Task goal: The lines to transcribe run from the top of the material below to the line with "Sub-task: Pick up", inclusive. Leave the pictures behind.

(Supplied material Opens)

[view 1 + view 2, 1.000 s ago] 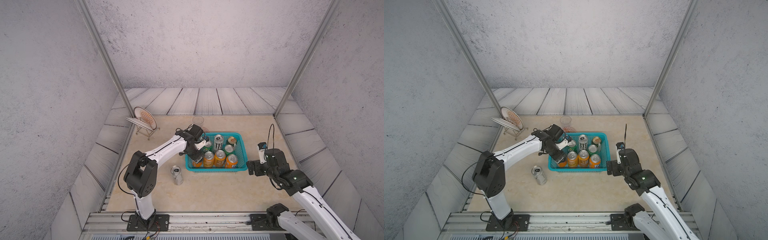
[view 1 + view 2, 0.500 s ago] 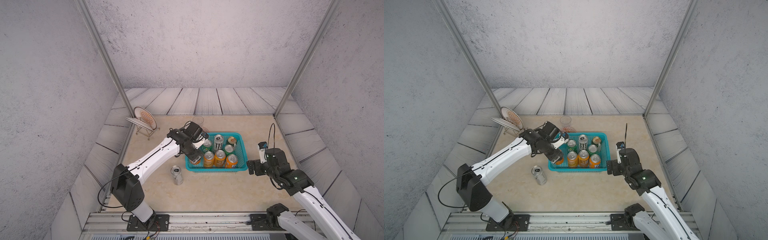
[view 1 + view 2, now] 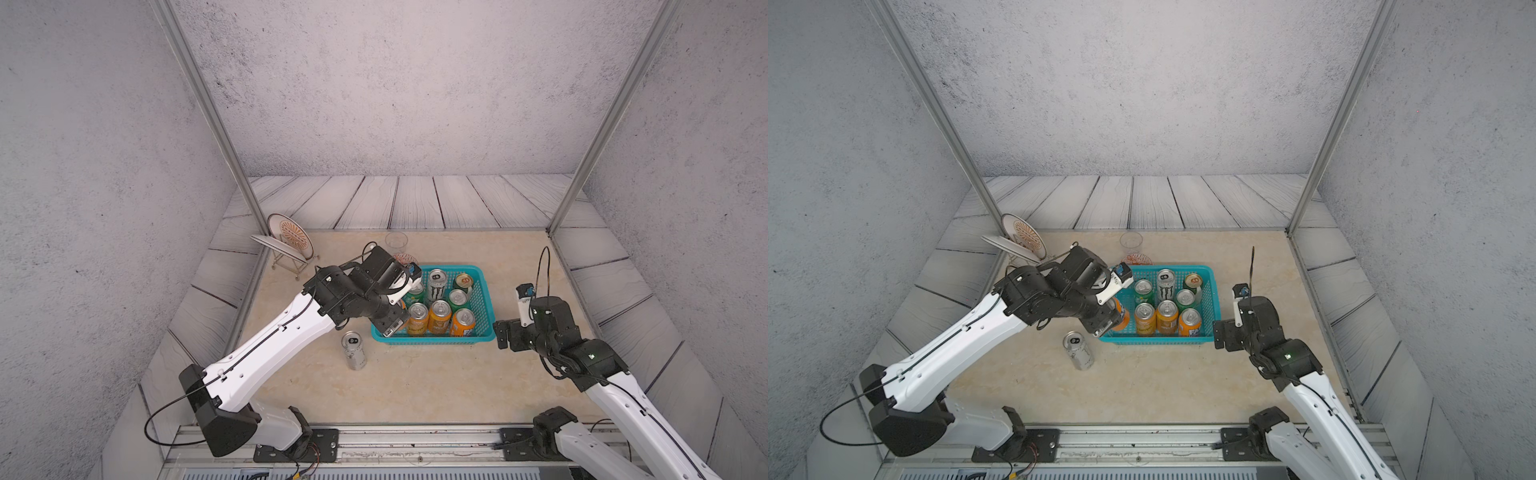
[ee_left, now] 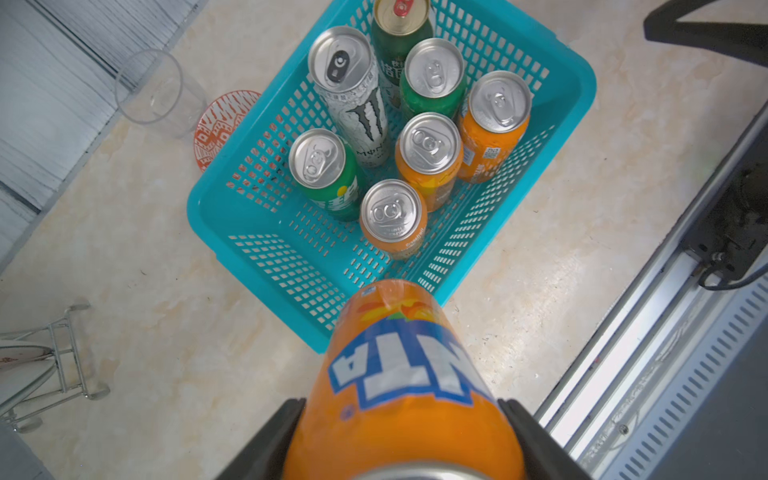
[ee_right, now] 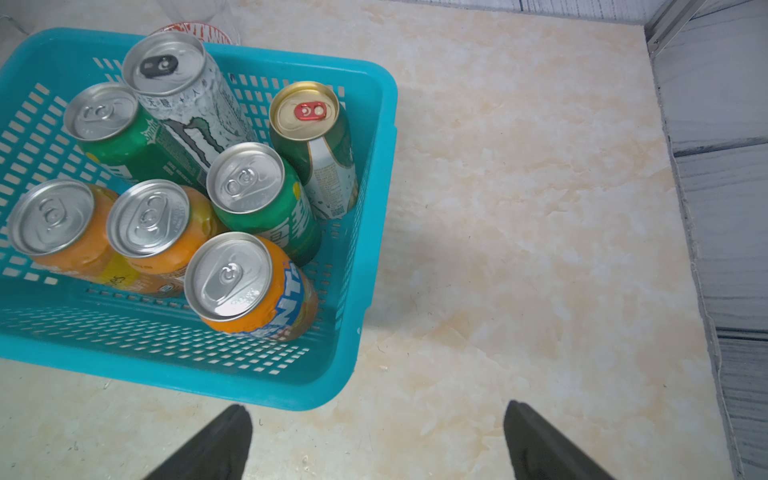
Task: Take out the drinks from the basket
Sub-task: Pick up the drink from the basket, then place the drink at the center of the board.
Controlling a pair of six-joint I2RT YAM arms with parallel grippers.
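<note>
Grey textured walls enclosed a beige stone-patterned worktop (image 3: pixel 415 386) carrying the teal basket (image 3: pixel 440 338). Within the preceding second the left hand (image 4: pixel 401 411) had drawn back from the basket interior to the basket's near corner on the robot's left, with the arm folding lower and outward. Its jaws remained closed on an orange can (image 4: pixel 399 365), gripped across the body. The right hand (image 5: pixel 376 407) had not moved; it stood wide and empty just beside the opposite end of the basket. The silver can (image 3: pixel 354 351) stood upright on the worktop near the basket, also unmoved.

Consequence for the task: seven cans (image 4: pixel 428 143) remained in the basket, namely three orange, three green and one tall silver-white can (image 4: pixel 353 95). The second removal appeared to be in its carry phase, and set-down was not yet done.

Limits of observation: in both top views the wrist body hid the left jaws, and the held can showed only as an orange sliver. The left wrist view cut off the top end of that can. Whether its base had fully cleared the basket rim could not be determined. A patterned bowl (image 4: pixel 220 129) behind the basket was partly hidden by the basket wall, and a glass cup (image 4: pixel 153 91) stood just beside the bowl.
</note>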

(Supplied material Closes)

Answer for this exercise:
[view 1 + view 2, 1.000 s ago] 
[view 1 + view 2, 0.500 s ago] 
[view 1 + view 2, now] 
[ee_left, now] 
[ee_right, now] 
Task: Take out the drinks from the basket
Sub-task: Pick up the drink from the basket, then place the drink at the center of the board.

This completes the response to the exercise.